* **What is required**: Your job is to retype the whole listing exactly.

* **Given information**:
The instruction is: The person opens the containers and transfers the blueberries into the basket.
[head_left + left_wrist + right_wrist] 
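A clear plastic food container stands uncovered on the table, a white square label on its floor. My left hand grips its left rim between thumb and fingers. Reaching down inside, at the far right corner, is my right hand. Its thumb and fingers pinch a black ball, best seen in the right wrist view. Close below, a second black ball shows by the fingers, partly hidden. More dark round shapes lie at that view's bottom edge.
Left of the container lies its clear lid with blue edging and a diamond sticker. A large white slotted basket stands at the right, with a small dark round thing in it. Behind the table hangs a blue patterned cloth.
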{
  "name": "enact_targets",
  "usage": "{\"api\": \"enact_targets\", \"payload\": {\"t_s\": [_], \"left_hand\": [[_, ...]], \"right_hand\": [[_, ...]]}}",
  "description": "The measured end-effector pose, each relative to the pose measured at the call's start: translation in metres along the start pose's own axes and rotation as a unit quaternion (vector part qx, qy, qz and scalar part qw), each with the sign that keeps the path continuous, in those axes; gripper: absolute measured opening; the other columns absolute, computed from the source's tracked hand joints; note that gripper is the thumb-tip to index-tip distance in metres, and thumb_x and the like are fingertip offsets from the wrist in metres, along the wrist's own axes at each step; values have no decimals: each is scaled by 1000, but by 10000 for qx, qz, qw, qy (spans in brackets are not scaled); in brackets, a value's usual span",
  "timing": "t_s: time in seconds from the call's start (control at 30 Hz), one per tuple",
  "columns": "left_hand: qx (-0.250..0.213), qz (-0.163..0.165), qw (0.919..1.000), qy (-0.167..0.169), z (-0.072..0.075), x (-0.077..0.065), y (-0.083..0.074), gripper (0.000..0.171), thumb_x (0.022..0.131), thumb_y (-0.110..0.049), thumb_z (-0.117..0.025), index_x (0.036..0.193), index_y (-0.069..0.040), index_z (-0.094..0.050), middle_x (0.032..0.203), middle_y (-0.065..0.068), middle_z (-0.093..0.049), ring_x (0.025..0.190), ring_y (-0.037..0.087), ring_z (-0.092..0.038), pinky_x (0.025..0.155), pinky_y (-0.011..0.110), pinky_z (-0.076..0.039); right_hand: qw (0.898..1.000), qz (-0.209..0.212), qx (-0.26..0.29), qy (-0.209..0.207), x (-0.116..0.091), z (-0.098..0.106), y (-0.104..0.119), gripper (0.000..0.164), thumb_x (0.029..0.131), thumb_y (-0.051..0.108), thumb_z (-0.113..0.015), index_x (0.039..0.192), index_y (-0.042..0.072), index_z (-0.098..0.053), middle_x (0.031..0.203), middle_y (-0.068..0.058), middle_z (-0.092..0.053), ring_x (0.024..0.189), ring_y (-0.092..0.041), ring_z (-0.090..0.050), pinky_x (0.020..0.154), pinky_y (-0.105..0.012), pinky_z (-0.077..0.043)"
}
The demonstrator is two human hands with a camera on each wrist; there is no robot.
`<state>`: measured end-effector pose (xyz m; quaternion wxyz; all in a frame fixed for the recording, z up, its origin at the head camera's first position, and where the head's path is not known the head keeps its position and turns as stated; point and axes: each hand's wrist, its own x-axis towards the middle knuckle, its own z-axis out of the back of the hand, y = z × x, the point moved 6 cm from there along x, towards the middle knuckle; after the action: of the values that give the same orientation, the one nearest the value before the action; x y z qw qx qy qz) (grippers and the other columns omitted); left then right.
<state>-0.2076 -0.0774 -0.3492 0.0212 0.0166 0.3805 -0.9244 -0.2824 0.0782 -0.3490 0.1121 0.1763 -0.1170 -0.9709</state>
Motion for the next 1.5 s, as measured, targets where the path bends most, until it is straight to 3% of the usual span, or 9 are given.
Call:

* **Result for this exercise**:
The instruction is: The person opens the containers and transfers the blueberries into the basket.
[head_left + left_wrist + right_wrist] 
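A clear plastic food container stands uncovered on the table, a white square label on its floor. My left hand grips its left rim between thumb and fingers. Reaching down inside, at the far right corner, is my right hand. Its thumb and fingers pinch a black ball, best seen in the right wrist view. Close below, a second black ball shows by the fingers, partly hidden. More dark round shapes lie at that view's bottom edge.
Left of the container lies its clear lid with blue edging and a diamond sticker. A large white slotted basket stands at the right, with a small dark round thing in it. Behind the table hangs a blue patterned cloth.
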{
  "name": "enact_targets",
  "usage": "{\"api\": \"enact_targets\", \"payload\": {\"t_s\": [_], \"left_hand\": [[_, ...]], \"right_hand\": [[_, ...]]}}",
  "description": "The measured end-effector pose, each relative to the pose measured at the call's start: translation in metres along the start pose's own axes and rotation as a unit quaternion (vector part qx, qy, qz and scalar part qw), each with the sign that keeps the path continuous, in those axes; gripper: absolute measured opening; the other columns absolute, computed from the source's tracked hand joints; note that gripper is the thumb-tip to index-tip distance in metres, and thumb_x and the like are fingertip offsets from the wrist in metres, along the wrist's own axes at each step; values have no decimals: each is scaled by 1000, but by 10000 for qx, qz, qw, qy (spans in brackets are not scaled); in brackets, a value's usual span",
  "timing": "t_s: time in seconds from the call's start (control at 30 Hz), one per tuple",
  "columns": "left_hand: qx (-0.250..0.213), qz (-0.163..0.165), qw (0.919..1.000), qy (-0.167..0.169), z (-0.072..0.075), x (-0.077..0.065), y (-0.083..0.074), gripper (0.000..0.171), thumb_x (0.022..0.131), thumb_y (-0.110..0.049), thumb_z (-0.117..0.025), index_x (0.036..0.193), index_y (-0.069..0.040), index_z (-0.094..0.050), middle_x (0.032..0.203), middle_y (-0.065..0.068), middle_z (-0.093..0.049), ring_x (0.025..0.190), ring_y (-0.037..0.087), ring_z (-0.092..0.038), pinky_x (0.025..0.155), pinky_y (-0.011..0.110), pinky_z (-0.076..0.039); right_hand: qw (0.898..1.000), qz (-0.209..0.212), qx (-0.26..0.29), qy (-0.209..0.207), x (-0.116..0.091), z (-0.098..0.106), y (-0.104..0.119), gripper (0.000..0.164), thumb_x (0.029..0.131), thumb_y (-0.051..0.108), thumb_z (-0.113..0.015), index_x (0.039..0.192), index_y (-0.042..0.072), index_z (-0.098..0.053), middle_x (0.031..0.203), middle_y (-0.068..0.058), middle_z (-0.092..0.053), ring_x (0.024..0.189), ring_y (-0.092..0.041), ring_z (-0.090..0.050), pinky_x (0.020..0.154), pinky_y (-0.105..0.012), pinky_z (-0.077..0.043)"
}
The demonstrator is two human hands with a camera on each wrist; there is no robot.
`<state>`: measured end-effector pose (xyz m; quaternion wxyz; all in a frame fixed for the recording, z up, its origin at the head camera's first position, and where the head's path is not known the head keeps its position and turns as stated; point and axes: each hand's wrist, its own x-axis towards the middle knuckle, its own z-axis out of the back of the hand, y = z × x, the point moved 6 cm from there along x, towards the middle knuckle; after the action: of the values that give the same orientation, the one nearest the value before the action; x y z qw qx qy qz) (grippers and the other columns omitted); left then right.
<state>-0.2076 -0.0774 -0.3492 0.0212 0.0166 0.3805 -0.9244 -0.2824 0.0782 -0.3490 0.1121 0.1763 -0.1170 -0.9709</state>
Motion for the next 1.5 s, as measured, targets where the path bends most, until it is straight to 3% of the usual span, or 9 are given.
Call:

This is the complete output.